## Task inputs
● ● ● ●

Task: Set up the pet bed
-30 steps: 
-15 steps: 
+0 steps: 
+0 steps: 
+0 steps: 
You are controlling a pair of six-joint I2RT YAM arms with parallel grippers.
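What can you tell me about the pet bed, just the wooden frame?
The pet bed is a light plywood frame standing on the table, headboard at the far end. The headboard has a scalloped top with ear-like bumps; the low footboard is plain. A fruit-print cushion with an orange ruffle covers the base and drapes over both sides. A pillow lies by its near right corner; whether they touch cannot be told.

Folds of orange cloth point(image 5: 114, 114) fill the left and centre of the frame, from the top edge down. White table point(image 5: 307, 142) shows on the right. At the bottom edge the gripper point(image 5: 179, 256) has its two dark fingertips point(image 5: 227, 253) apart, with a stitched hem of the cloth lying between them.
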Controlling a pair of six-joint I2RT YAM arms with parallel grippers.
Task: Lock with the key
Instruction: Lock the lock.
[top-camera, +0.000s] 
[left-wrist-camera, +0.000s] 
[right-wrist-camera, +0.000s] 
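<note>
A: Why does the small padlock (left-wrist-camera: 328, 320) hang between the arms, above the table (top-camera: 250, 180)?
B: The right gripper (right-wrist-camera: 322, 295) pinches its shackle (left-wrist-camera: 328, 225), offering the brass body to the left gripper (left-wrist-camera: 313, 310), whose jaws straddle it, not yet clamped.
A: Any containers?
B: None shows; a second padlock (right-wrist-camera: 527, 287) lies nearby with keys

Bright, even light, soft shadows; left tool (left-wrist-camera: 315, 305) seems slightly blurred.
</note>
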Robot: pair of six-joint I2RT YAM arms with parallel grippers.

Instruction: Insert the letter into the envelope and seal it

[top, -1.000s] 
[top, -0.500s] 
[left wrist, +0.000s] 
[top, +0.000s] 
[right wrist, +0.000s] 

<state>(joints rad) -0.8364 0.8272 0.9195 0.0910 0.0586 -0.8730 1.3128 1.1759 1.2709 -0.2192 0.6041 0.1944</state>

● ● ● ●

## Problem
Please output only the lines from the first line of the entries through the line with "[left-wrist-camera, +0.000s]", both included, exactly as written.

## Output below
Task: Set up the pet bed
-30 steps: 
-15 steps: 
+0 steps: 
+0 steps: 
+0 steps: 
You are controlling a pair of six-joint I2RT YAM arms with parallel grippers.
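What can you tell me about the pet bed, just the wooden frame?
The pet bed is a light plywood frame standing on the table, headboard at the far end. The headboard has a scalloped top with ear-like bumps; the low footboard is plain. A fruit-print cushion with an orange ruffle covers the base and drapes over both sides. A pillow lies by its near right corner; whether they touch cannot be told.

Folds of orange cloth point(image 5: 114, 114) fill the left and centre of the frame, from the top edge down. White table point(image 5: 307, 142) shows on the right. At the bottom edge the gripper point(image 5: 179, 256) has its two dark fingertips point(image 5: 227, 253) apart, with a stitched hem of the cloth lying between them.
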Controlling a pair of six-joint I2RT YAM arms with parallel grippers.
Task: Lock with the key
Instruction: Lock the lock.
[top-camera, +0.000s] 
[left-wrist-camera, +0.000s] 

There is nothing more to the answer.